На следующий день я опять пристал к отцу с расспросами, и он, чтобы отделаться от меня, вынужден был рассказать, что хулиганы обыскали мою машину и подожгли ее, а когда меня доставили в больницу, я был взят под арест якобы за хранение оружия, на самом же деле для того, чтобы помешать мне подписать заявление о согласии баллотироваться в парламент.
– Заявление о согласии? Но ведь я уже его подписал!
– Нет, оно не дошло до избирательной комиссии, его перехватили по дороге.
Я привстал с подушки, но отец уложил меня; впрочем, я все равно не смог бы подняться.
– Теперь ты все знаешь. Больше ни о чем меня не расспрашивай, слышишь? Даже здесь, в больнице, неизвестно, кто тебе друг, а кто враг. Потому-то я и стараюсь бывать здесь почаще.
При этих словах он понизил голос и покосился на дверь.

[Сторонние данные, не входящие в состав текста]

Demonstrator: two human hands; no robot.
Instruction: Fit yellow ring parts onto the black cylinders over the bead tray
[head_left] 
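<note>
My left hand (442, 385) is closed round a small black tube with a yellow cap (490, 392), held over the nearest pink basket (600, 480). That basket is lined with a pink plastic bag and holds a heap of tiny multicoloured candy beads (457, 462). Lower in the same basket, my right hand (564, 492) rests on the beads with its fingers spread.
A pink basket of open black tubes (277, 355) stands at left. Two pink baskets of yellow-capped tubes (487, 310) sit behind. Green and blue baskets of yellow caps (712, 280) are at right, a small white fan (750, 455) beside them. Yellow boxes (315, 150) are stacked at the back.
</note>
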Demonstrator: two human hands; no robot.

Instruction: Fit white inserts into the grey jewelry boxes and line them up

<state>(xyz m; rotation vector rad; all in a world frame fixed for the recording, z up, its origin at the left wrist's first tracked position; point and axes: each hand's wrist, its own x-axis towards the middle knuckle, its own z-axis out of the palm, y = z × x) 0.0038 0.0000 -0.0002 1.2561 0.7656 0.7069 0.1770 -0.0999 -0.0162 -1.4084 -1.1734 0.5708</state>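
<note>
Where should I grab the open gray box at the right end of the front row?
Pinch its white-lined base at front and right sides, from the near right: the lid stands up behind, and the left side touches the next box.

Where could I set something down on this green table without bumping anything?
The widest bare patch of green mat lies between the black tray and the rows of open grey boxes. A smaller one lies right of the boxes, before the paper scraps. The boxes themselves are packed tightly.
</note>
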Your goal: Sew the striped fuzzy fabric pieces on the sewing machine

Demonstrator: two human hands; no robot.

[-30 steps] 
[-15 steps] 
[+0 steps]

– Макс сам приходил сюда, чтобы дать тебе новое заявление на подпись, но его не впустили.
– Понятно.
Как выяснилось потом, выборы происходили в тот самый день, когда я расспрашивал о них отца. Ему не составило большого труда скрыть это от меня, потому что я лежал в отдельной палате.
В ту же ночь в Абаге убили Макса. Я узнал об этом только на третьи сутки и проплакал весь день. Голова у меня опять стала раскалываться от боли, и я уже мечтал о смерти, но врач сделал мне укол, и в конце концов я уснул.